• [Directions]
Take the records below and print them verbatim up to and including the line that carries "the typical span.".
————————
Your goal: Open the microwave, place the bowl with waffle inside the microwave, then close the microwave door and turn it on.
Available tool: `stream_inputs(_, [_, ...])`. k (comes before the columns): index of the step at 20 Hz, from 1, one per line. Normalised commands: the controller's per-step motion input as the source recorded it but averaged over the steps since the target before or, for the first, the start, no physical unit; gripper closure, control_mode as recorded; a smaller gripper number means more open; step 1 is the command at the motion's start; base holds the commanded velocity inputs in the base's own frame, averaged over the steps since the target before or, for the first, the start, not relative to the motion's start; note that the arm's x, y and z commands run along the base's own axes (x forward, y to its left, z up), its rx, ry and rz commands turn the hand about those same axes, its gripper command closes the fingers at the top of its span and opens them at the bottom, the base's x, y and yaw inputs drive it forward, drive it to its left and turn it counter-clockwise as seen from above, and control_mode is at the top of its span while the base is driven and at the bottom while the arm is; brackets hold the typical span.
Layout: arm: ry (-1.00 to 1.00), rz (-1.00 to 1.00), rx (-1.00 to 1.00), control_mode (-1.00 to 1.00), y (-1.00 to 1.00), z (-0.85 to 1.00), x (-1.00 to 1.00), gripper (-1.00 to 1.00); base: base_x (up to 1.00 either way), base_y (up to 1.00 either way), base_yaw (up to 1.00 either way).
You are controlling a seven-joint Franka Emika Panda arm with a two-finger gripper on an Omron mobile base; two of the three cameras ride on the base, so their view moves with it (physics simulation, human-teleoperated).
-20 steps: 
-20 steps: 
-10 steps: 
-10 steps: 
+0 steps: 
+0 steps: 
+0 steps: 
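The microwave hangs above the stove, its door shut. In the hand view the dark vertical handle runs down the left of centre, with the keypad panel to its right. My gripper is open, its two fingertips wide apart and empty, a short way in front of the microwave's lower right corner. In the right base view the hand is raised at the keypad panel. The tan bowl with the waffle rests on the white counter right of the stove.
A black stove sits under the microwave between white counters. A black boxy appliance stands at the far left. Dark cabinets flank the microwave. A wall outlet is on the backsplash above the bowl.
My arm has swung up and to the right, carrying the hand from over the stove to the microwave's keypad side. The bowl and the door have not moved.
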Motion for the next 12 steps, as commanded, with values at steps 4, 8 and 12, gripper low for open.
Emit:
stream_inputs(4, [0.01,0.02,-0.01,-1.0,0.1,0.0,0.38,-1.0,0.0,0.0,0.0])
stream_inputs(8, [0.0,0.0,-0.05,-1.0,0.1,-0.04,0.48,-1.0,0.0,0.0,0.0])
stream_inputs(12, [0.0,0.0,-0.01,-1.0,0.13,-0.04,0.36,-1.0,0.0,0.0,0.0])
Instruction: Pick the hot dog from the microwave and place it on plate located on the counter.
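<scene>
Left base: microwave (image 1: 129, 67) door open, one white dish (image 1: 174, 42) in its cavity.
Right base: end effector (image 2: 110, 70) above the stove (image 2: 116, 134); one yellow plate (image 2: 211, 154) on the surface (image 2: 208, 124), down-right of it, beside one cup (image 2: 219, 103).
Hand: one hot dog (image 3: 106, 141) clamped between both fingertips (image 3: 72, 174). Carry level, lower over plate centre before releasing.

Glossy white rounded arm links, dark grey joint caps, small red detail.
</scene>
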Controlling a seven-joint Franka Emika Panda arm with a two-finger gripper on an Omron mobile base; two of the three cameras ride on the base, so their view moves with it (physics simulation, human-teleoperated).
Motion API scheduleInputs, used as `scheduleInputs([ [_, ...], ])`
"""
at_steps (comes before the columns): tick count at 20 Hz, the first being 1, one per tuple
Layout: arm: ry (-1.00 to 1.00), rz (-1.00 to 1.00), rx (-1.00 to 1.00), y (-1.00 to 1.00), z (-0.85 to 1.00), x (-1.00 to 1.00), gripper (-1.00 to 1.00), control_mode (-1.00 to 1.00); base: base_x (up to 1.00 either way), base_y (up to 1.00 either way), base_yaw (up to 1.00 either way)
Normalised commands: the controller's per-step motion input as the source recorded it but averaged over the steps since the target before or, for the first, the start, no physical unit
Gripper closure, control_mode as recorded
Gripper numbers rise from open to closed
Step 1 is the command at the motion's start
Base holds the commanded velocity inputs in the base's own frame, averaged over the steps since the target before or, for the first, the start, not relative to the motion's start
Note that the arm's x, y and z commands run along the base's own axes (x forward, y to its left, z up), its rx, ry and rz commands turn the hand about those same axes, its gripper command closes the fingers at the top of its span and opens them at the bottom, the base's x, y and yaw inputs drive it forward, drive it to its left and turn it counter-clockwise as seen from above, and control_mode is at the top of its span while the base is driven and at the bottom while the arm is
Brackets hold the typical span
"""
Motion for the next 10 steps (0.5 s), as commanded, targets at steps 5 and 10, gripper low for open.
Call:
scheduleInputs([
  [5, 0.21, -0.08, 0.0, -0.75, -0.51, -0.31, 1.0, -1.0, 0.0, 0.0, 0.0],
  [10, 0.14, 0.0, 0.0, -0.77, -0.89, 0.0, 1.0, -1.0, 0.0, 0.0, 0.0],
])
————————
• [Written response]
Your goal: Open the microwave, place the bowl with waffle inside the microwave, then close the microwave door and turn it on.
Available tool: `stream_inputs(_, [_, ...])`. k (comes before the columns): index of the step at 20 Hz, from 1, one per line. Normalised commands: the controller's per-step motion input as the source recorded it but averaged over the steps since the target before or, for the first, the start, no physical unit; gripper closure, control_mode as recorded; a smaller gripper number means more open; step 1 is the command at the motion's start; base holds the commanded velocity inputs in the base's own frame, averaged over the steps since the target before or, for the first, the start, not relative to the motion's start; note that the arm's x, y and z commands run along the base's own axes (x forward, y to its left, z up), its rx, ry and rz commands turn the hand about those same axes, its gripper command closes the fingers at the top of its span and opens them at the bottom, the base's x, y and yaw inputs drive it forward, drive it to its left and turn it counter-clockwise as seen from above, and control_mode is at the top of its span while the base is driven and at the bottom while the arm is; brackets hold the typical span.

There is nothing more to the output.